> WORK REQUEST:
Among the lines of this material, find those holding the word "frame" and report how many there are, with nothing added.

> DATA SECTION:
=-=-=
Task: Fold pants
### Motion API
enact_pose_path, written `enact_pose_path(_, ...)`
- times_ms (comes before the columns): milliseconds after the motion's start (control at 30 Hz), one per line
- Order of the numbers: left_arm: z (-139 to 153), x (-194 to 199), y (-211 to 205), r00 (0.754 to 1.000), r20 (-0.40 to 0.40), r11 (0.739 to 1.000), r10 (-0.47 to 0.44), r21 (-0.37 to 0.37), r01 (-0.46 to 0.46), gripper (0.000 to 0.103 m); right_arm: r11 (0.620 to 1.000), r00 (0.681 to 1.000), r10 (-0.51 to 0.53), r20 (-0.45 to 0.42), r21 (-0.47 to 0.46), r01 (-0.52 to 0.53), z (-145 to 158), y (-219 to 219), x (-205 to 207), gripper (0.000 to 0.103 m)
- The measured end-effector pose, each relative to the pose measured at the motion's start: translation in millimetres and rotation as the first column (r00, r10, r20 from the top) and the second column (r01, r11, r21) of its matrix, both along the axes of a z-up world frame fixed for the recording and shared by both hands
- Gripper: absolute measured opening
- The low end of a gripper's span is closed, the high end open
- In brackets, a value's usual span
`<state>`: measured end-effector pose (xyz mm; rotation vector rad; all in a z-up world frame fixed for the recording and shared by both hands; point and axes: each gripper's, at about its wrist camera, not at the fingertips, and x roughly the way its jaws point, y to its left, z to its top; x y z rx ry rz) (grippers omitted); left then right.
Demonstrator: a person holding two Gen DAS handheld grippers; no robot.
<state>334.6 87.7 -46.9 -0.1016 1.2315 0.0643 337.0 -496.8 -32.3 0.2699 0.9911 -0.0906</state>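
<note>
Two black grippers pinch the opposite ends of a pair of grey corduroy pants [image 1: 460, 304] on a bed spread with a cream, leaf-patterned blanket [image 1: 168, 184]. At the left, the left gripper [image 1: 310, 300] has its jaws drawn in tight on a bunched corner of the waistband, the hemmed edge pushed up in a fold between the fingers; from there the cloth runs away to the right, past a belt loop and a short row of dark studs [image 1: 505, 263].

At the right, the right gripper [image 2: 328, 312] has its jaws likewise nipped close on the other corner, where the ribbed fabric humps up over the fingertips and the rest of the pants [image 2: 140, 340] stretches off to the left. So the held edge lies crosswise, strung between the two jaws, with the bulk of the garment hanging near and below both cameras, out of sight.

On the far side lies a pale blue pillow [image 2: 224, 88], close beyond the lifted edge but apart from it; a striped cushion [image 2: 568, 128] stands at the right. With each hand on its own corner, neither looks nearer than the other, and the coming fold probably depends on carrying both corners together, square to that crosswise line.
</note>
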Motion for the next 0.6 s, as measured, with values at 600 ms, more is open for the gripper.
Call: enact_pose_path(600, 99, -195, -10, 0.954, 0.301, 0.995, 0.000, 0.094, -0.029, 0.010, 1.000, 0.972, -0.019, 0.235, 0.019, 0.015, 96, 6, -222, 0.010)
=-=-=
> COMPLETED EXERCISE:
2